Traditionally, with hard drives, the data is physically written in an area of a disc that corresponds to the percentage the partition uses .. ex you have a 4 TB drive and you make a only a 500 GB partition, that uses the area of platters from 0% to 12%, anything you write in that 500 GB will be written on the tracks closest to the center of the drive, or closest to the edge of the drive (I forget now if they start counting data tracks from the center or from the edge, I think it's from the center).

It was actually a practice in the past in datacenters and places that had databases with lots of records to take a high speed drive and make a small partition (for example take a 300 GB 15k rpm drive and make a 30 GB partition) and only use those 30 GB, because this way the read/write heads would only have to move left and right a cm or so, between a limited number of tracks on the platters, and that would result in lower latency, getting random data from database much faster.

 

The same practice  can be used with some amount of success to isolate a weak area on a hard drive. For example, if your hard driver starts to develop bad sectors at let's say 3500 MB, there's a chance that if you read or write stuff in that area, that weakened area on the platters could expand. 

So, you could try to minimize that chance and make the drive last longer my making a partition that surrounds that area.
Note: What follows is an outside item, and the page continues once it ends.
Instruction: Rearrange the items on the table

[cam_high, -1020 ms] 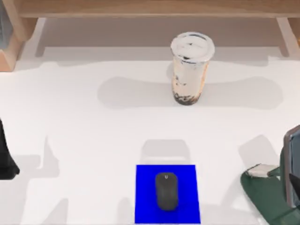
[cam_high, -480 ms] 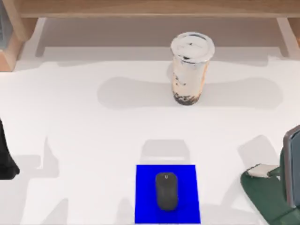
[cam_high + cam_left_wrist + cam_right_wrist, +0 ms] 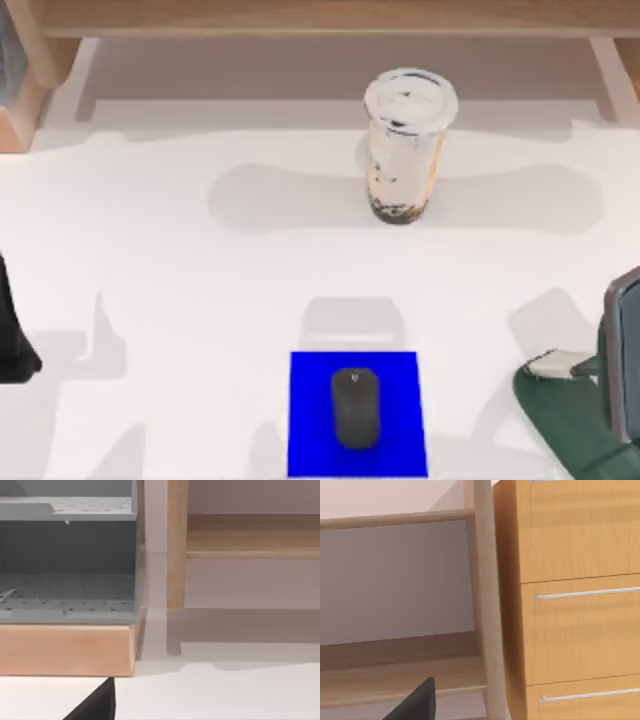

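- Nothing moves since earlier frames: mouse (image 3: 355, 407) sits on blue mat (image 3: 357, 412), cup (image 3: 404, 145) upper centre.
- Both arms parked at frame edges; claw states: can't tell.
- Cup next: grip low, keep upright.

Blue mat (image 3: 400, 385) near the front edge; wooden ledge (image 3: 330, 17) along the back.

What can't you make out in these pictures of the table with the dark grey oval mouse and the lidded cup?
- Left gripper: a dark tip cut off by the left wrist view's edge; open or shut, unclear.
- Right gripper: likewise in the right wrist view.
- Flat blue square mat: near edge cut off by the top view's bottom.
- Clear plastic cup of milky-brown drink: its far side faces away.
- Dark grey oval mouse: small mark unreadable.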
For example, make a partition from 0 to 3250 MB, make a partition from 3250 MB to 3750 MB, and make a final partition from 3750 MB to end of drive.  Then, you simply give drive letters to first and third partition only, and the partition over the weak area is hidden from use. 

So now, when you read or write data, the read/write heads will simply jump over that unused partition. 

 

In the case of SSDs, SSDs don't even keep the data  on one, they store the data in random memory chips and random layers of the memory chips (a memory chip has 96-128-more layers, a stack of nand memory chips)

Partitions are pointless on SSDs, you can't force data to be written in a particular memory chip, or wear out a region of the SSD by only writing data to a particular partition. 

 

For SSDs the concept of partitions is really meaningless.